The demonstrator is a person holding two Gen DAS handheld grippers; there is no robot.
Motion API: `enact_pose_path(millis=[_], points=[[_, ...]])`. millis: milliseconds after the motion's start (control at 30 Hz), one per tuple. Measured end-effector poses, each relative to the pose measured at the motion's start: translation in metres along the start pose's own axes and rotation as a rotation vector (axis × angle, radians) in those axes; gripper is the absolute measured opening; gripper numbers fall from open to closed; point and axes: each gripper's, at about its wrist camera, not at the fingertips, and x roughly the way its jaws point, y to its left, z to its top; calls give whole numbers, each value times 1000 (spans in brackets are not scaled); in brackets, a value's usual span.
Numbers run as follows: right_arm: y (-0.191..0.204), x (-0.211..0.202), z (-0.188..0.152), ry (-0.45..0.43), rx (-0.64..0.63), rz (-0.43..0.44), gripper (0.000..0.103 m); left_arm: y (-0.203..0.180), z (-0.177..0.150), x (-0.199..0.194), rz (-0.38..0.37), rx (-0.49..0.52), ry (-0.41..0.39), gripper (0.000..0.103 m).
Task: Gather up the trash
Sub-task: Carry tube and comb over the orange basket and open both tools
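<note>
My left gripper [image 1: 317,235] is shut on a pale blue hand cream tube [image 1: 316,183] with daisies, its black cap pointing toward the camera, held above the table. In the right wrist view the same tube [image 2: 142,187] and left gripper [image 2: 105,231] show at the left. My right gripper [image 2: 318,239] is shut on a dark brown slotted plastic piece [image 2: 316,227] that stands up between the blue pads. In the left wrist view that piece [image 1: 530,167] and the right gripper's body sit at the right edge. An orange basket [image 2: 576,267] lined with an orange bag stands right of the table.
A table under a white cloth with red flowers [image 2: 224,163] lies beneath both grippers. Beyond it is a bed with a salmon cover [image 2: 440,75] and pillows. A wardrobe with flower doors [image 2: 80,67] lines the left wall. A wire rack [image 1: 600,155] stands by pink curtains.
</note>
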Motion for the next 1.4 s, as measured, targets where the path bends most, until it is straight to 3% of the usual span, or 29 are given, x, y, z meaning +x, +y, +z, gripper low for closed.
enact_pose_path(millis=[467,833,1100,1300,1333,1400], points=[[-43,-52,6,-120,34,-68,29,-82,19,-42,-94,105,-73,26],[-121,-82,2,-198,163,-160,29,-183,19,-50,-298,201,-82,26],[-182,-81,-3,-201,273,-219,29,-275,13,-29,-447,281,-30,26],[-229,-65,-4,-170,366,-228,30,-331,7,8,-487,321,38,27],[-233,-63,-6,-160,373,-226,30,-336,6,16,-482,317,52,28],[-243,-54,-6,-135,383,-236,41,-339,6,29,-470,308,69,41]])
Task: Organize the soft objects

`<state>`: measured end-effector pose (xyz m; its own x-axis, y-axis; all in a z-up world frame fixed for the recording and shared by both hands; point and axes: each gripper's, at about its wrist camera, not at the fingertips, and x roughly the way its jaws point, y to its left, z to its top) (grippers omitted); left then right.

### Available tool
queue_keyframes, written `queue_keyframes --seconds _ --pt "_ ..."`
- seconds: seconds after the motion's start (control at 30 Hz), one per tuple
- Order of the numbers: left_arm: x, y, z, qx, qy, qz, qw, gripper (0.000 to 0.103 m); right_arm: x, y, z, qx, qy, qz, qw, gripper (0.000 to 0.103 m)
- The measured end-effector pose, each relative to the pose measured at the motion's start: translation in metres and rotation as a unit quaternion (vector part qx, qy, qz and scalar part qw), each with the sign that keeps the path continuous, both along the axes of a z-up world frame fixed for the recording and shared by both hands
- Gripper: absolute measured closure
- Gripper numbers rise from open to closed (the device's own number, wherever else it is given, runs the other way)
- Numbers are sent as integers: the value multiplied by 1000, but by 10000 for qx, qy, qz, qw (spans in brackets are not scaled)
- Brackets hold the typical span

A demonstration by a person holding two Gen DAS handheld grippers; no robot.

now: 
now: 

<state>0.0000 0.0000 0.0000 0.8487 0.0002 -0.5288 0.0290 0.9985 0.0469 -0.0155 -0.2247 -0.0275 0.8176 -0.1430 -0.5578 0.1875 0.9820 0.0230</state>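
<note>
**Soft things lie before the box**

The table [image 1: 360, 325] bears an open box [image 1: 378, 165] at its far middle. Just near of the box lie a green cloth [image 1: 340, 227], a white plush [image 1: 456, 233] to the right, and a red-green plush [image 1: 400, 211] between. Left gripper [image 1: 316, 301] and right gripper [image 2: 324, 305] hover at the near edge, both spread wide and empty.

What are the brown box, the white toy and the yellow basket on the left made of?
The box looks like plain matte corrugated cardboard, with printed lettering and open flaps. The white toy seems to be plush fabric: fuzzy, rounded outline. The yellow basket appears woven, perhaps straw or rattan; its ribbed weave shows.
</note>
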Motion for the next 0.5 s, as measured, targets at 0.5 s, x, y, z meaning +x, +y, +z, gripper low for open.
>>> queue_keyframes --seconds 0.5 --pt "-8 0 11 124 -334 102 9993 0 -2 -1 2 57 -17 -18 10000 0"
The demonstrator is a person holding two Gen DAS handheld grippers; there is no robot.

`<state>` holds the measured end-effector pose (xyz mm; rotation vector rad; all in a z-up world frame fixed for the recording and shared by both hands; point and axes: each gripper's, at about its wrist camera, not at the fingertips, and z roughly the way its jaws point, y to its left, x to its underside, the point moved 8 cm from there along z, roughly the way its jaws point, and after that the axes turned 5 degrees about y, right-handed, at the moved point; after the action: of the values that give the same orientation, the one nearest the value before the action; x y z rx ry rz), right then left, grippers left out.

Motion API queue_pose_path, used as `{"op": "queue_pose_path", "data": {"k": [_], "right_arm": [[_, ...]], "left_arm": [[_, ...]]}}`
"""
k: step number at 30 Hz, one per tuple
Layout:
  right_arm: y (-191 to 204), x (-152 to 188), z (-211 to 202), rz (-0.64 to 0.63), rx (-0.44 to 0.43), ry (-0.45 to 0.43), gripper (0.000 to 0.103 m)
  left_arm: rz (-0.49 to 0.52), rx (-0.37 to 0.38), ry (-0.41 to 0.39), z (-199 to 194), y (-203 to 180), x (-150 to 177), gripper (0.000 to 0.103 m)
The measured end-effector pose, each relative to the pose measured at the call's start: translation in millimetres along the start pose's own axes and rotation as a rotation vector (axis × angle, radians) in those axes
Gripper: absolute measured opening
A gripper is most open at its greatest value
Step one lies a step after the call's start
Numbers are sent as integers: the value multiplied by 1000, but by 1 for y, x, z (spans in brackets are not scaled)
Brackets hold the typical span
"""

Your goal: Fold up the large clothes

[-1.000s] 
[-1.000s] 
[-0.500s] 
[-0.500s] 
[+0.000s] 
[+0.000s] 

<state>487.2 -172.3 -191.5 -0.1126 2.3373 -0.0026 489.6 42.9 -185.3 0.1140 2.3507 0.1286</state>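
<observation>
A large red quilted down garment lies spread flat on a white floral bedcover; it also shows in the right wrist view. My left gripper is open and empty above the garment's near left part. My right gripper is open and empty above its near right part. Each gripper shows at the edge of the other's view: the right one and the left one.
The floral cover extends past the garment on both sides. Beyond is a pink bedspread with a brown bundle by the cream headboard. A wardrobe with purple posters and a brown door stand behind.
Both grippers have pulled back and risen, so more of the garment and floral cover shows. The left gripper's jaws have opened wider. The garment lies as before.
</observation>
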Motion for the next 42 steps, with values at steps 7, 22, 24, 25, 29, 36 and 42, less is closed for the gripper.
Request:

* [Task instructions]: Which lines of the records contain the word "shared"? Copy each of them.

* [Response]:
`<state>`: measured end-effector pose (xyz m; its own x-axis, y-axis; all in a z-up world frame fixed for the recording and shared by both hands; point and axes: each gripper's, at about its wrist camera, not at the fingertips, and x roughly the way its jaws point, y to its left, z to its top) (grippers omitted); left then right.
- The measured end-effector pose, each relative to the pose measured at the motion's start: translation in metres and rotation as a unit quaternion (vector part qx, qy, qz and scalar part qw), each with the sign that keeps the path continuous, both along the axes of a z-up world frame fixed for the recording and shared by both hands
`<state>` holds the measured end-effector pose (xyz mm; rotation vector rad; all in a z-up world frame fixed for the recording and shared by both hands; point and axes: each gripper's, at about its wrist camera, not at the fingertips, and z roughly the way its jaws point, y to its left, x to its underside, the point moved 8 cm from there along z, roughly the way its jaws point, and after that the axes turned 5 degrees about y, right-handed, at the moved point; after the action: of the values that give the same orientation, the one nearest the value before the action; x y z rx ry rz), right then left, grippers left out.

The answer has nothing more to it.